Physiological insights into the role of temperature and light conditions on in vitro growth, membrane thermostability and antioxidative activity of Nardostachys jatamansi, an IUCN Red-listed critically endangered therapeutic plant

Abstract

Habitat modifications induced by rapid climate change and anthropogenic activities over the years have led to the extinction or confinement of many plant species in their geographic ranges. Temperature and light are the major determinants in controlling plant growth; each plant species having specific temperature and light requirements for their development and proper functioning of the photosynthetic activity. An efficient in vitro propagation protocol via callus-mediated organogenesis from rhizome segments has been developed for Nardostachys jatamansi (D. Don) DC. or ‘Jatamansi’, an IUCN Red-listed critically endangered plant species of immense medicinal importance. To understand the temperature and light sensitivity, and oxidative stress response of this plant, the micro-shoots were raised in vitro in the culture room (24 ± 2 °C, 50 µmol m−2 s−1 PPFD) and growth chamber (13 ± 2 °C, 850 µmol m−2 s−1 PPFD) mimicking the natural habitats. Maximum shoot regeneration (84.5%) and number of shoots (16.8 ± 0.2) per explant were observed in MS medium supplemented with 1.0 mg/l meta-Topolin and 0.5 mg/l indole acetic acid under low temperature and higher light intensity in the growth chamber. The genetic fidelity was assessed using flow cytometry and no major genetic abnormalities was observed among the regenerants. The activities of antioxidant enzymes like superoxide dismutase, catalase, ascorbate peroxidase and glutathione reductase under same culture conditions were also recorded to have increased which revealed their active involvement against oxidative stress. On the other hand, a significant decline in these enzyme activities was observed in cultures incubated in culture room indicating impaired detoxification which could be due to their inactivation at high temperature and low light intensity.
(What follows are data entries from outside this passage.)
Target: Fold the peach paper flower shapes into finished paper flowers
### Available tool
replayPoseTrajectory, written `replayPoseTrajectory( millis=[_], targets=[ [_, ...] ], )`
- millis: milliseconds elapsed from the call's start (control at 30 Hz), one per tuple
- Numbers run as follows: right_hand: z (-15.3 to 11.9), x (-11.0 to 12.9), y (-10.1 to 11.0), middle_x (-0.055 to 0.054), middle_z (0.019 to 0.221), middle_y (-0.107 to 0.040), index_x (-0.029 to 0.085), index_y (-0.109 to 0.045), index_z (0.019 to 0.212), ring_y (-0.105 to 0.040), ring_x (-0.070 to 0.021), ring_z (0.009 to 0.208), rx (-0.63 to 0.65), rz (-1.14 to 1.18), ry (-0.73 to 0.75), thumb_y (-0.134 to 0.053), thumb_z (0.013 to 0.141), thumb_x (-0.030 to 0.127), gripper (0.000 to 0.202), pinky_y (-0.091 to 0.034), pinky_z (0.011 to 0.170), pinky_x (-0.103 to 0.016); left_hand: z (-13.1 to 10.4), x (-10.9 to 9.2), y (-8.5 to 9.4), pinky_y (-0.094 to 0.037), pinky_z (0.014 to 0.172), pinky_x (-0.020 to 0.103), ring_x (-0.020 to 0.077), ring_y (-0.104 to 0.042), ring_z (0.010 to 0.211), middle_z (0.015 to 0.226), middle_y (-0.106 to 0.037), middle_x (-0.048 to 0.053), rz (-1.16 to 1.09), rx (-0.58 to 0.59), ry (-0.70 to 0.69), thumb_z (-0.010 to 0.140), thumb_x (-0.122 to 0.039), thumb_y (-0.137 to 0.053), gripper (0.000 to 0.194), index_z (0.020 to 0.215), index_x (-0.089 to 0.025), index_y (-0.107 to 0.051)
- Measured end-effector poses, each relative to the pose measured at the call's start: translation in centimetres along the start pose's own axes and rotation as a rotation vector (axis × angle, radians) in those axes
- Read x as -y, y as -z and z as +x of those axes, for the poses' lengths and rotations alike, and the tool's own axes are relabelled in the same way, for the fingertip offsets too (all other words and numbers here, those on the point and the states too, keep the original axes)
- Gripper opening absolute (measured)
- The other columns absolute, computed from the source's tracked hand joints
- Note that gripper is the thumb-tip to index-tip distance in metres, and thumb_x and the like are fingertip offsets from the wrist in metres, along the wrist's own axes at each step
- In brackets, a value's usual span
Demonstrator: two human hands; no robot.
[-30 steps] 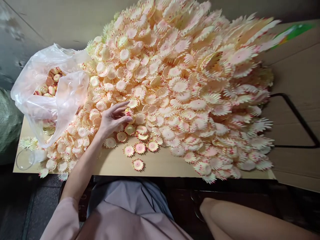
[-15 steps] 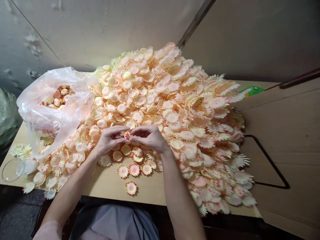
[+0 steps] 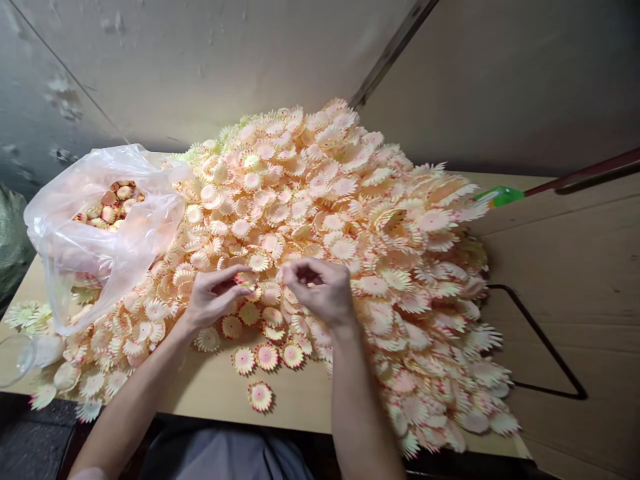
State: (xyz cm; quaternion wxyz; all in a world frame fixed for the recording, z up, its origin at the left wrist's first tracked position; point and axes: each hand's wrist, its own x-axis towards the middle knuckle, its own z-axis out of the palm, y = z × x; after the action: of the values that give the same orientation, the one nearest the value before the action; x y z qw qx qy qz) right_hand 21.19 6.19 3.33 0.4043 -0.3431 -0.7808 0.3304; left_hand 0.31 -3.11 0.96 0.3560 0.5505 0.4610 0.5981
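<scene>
Over the near side of a heap of artificial flower petal discs (image 3: 300,207), my left hand (image 3: 213,297) pinches a small curled flower piece (image 3: 246,280) between thumb and fingers. That piece is partly hidden by the fingertips. To its right, my right hand (image 3: 320,290) is closed, thumb against the bent fingers; anything in its fingertips is too small to make out. Below the hands, several loose petal discs with pink centres and red-tipped edges lie flat. One flower disc (image 3: 261,397) sits apart near the table's front edge.
A translucent plastic bag (image 3: 120,247) with several rolled flower buds (image 3: 111,215) stands at the left. A clear cup (image 3: 23,360) lies by the left edge of the table (image 3: 200,390). Cardboard (image 3: 570,287) and a black metal bracket (image 3: 550,347) border the right side.
My hands have moved apart: the right has drawn away to the right from the curled flower piece, which stays at the left fingertips. The camera view has shifted slightly.
</scene>
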Motion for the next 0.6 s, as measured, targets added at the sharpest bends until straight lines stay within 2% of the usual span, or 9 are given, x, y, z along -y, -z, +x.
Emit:
replayPoseTrajectory(
  millis=[67,133,200,300,367,433,500,600],
  targets=[
    [0.1,-0.4,0.6,0.002,0.057,-0.062,0.018,-0.065,0.068,-0.051,-0.0092,0.046,-0.185,-0.086,0.023,-0.069,0.083,0.026,0.017,-0.042,0.047,-0.023,0.0,0.0,0.2,-0.04,0.044,0.013,0.0035,-0.05,0.047,0.061,-0.066,-0.002,0.003,-0.092,0.01,0.081,-0.025,-0.077,0.031,0.11,-0.014,-0.075],
    [0.1,-0.6,1.0,0.003,0.053,-0.058,0.018,-0.066,0.069,-0.047,-0.0089,0.043,-0.363,-0.115,-0.006,-0.075,0.08,0.031,0.019,-0.038,0.043,-0.023,0.0,0.2,0.3,-0.054,0.057,0.015,0.0078,-0.065,0.062,0.081,-0.075,0.004,-0.022,-0.115,0.026,0.078,-0.025,-0.079,0.038,0.115,-0.016,-0.073],
    [0.0,-0.5,0.8,0.004,0.047,-0.051,0.019,-0.061,0.061,-0.042,-0.0083,0.041,-0.415,-0.07,-0.042,-0.078,0.079,0.038,0.031,-0.034,0.041,-0.024,0.0,0.4,0.1,-0.062,0.071,0.022,0.0142,-0.073,0.079,0.098,-0.077,0.009,-0.072,-0.073,0.063,0.075,-0.027,-0.082,0.046,0.118,-0.017,-0.071],
    [-0.3,0.2,-0.2,0.002,0.043,-0.049,0.02,-0.057,0.053,-0.042,-0.009,0.04,-0.243,0.118,-0.125,-0.07,0.085,0.045,0.043,-0.036,0.042,-0.025,-0.1,0.7,-0.3,-0.066,0.076,0.029,0.0185,-0.076,0.082,0.1,-0.078,0.01,-0.16,0.013,0.162,0.073,-0.028,-0.083,0.044,0.114,-0.015,-0.071],
    [-0.4,0.5,-1.1,0.0,0.051,-0.058,0.02,-0.066,0.064,-0.049,-0.0104,0.042,-0.076,0.301,-0.203,-0.071,0.085,0.046,0.035,-0.04,0.042,-0.025,-0.1,0.7,-0.3,-0.066,0.075,0.029,0.0189,-0.077,0.078,0.096,-0.079,0.009,-0.187,0.043,0.209,0.073,-0.027,-0.084,0.041,0.111,-0.014,-0.073],
    [-0.3,0.7,-2.0,-0.001,0.061,-0.067,0.019,-0.073,0.076,-0.054,-0.0112,0.045,0.051,0.446,-0.273,-0.077,0.079,0.044,0.025,-0.045,0.044,-0.025,-0.2,0.6,-0.3,-0.067,0.075,0.03,0.0194,-0.077,0.076,0.092,-0.079,0.009,-0.179,0.052,0.224,0.072,-0.026,-0.084,0.041,0.11,-0.014,-0.074],
    [-0.2,0.6,-2.6,-0.003,0.069,-0.073,0.02,-0.076,0.081,-0.061,-0.0126,0.052,0.1,0.541,-0.332,-0.082,0.074,0.041,0.023,-0.053,0.051,-0.026,-0.2,0.6,-0.2,-0.067,0.076,0.03,0.0198,-0.078,0.076,0.092,-0.08,0.009,-0.159,0.055,0.216,0.072,-0.027,-0.085,0.04,0.108,-0.014,-0.075],
    [0.0,0.3,-3.0,-0.004,0.077,-0.076,0.02,-0.076,0.079,-0.07,-0.0153,0.067,0.149,0.633,-0.403,-0.087,0.068,0.034,0.022,-0.06,0.068,-0.028,-0.2,0.8,0.0,-0.067,0.077,0.03,0.0201,-0.078,0.078,0.098,-0.079,0.01,-0.144,0.058,0.193,0.072,-0.03,-0.084,0.04,0.108,-0.014,-0.075]
  ],
)
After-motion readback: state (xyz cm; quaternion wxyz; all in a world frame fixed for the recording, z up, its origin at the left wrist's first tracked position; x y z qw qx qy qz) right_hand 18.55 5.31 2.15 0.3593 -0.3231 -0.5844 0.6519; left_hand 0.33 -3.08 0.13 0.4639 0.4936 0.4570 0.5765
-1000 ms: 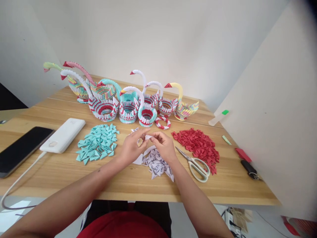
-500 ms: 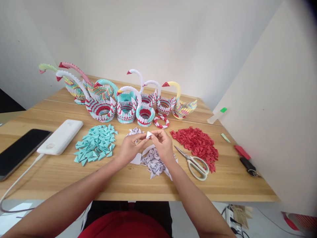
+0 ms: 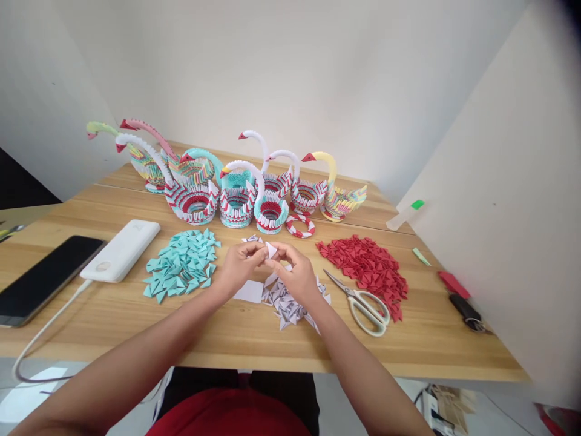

It was also observed that prolonged culture of in vitro-grown shoots in the culture room led to increased cell membrane damage, lipid peroxidation and higher endogenous H2O2 accumulation with reduced level of photosynthetic pigment contents, exhibiting severe oxidative stress. The in vitro-grown shoots were better maintained under conditions mimicking the natural conditions of growth which substantiated the understanding of survival strategies of this critically endangered plant species.